▸ **Assigned task**: The data below is to be repeated in full, exactly as given.

▸ **Source material**:
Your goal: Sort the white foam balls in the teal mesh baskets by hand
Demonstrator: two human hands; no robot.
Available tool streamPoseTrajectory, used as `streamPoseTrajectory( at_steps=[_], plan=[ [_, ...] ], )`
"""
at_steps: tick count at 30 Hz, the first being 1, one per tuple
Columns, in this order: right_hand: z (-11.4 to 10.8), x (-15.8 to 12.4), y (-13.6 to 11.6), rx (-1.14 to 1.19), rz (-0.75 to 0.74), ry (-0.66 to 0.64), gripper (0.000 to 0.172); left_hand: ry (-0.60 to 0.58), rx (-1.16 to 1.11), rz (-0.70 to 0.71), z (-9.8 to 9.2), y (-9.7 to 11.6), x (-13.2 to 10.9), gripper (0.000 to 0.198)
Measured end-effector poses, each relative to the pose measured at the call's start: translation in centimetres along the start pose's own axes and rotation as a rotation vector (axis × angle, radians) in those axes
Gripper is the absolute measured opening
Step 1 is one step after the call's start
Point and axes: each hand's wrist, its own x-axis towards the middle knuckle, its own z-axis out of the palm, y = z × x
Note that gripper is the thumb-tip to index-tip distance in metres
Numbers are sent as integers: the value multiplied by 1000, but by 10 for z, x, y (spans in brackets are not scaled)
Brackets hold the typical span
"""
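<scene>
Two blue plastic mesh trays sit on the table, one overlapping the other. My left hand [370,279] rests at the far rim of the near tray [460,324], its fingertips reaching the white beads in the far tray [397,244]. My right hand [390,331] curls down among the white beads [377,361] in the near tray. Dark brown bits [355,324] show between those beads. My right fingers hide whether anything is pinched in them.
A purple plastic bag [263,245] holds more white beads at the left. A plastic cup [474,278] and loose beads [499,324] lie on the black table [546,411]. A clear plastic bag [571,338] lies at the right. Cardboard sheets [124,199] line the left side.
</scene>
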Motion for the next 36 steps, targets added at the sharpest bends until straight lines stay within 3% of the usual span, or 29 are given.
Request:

▸ **Worked solution**:
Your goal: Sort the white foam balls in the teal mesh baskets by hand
Demonstrator: two human hands; no robot.
Available tool streamPoseTrajectory, used as `streamPoseTrajectory( at_steps=[_], plan=[ [_, ...] ], )`
"""
at_steps: tick count at 30 Hz, the first being 1, one per tuple
Columns, in this order: right_hand: z (-11.4 to 10.8), x (-15.8 to 12.4), y (-13.6 to 11.6), rx (-1.14 to 1.19), rz (-0.75 to 0.74), ry (-0.66 to 0.64), gripper (0.000 to 0.172); left_hand: ry (-0.60 to 0.58), rx (-1.16 to 1.11), rz (-0.70 to 0.71), z (-9.8 to 9.2), y (-9.7 to 11.6), x (-13.2 to 10.9), gripper (0.000 to 0.198)
Measured end-effector poses, each relative to the pose measured at the call's start: translation in centimetres along the start pose's own axes and rotation as a rotation vector (axis × angle, radians) in those axes
Gripper is the absolute measured opening
Step 1 is one step after the call's start
Point and axes: each hand's wrist, its own x-axis towards the middle knuckle, its own z-axis out of the palm, y = z × x
Note that gripper is the thumb-tip to index-tip distance in metres
Numbers are sent as integers: the value multiplied by 1000, but by 10 for z, x, y (spans in brackets are not scaled)
Brackets hold the typical span
"""
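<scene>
Two blue plastic mesh trays sit on the table, one overlapping the other. My left hand [370,279] rests at the far rim of the near tray [460,324], its fingertips reaching the white beads in the far tray [397,244]. My right hand [390,331] curls down among the white beads [377,361] in the near tray. Dark brown bits [355,324] show between those beads. My right fingers hide whether anything is pinched in them.
A purple plastic bag [263,245] holds more white beads at the left. A plastic cup [474,278] and loose beads [499,324] lie on the black table [546,411]. A clear plastic bag [571,338] lies at the right. Cardboard sheets [124,199] line the left side.
</scene>
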Motion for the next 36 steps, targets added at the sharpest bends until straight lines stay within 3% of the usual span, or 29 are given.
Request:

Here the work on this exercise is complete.